William Trubridge has set a staggering new freediving record

He’s done it. William Trubridge has done it. He has become the first person ever to pass the barrier of 300 feet (92 meters) freediving completely unassisted – a discipline called “constant weight no fins.”

Can you even visualise that? 92 meters… that’s about 30 floors. Go outside, find a skyscraper and count up to 30 – then you’ll be able to visualise how deeply he dived.

For the last three years Trubridge, a 29 year old New Zealander, has dominated the discipline of Constant Weight No Fins (CNF), setting 6 world records in taking it from 80 meters to 90.  For a year he held the Free Immersion (FIM) world record, and he has been steadily progressing in Constant Weight (CWT) also, last year becoming the 5th man to enter the 110 meter club.

And now he’s done it again…

Swimming a form of adapted breaststroke he descended next to a vertical line, collecting a tag from the bottom plate as proof of depth, before returning to the surface with only his hands and feet for propulsion. And he did that in 3 minutes and 45 seconds. This is the first dive ever on one breath without fins to that depth.

This amazing record was set at 11:50am yesterday in Dean’s Blue Hole, Long Island, Bahamas.

The dive took place during the Vertical Blue Suunto Dive-Off competition which I talked about on Friday. It runs from April 17-27 and sees the best freedivers in the world compete to extend the limits in this extreme sporting discipline.  Dean’s Blue Hole is the deepest blue hole in the world, at 203 meters (660 feet).

And Trubridge’s is not the only record to be made. Herbert Nitsch has set a new one for himself of 114m (CWT) – his 29th World Record, while Ryuzo Shinomiya (Japan) reached 101m ( FIM) – a new national record for him, and  newcomer Alfredo Roma Hernandez (Mexico) performed an impressive constant weight dive to 60 meters with the monofin, another  new national record.
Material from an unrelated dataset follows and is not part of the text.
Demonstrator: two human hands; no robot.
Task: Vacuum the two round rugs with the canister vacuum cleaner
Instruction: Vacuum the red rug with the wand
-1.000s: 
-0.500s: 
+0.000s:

Vertical Blue 2010 Suunto Dive Off Freediving

In the meantime the Suunto Dive-Off competition continues and the current point system is as follows:

Suunto Dive-Off standings at Vertical Blue 2010

In each of the three disciplines, (CNF, FIM and CWT) an athlete can earn up to 100 points, depending on the ratio of their best performance compared to the best dive in the event.  This way each discipline has the same weighting, and the freediver with the best aggregate (out of a possible total of 300) wins the Suunto Dive-off and is crowned the best all-round freediver of the year.

  • CNF:  constant weight no fins – cannot use fins or a propulsion aid of any kind.
  • FIM:  free immersion – the diver uses the rope to pull themselves down and up.
  • CWT:  constant weight – and the assistance of fins or a monofin.

Vertical Blue 2010 Suunto Dive Off Freediving

10 years ago even the most imaginative freediver, let alone the couch potato, would have set the supposed human limit far shallower than the depths currently being reached.  Will the same be said ten years from now?  One indication that freediving might be due for a plateauing effect of world record depths, at least in CWT, is that the Variable Weight Record has remained mostly unchanged in the last ten years.  It is also possible that these experienced freedivers might be approaching depths where head-down equalisation difficulties, extreme narcosis and risk of decompression sickness will prove insurmountable hurdles…

And a quick clarification on the name ‘Suunto’ in case you have been wondering what it means: Suunto, Finland, is a leading designer and manufacturer of sports instruments for diving, mountaineering, training, hiking, skiing, sailing and golf, and sponsor for the Vertical Blue competition.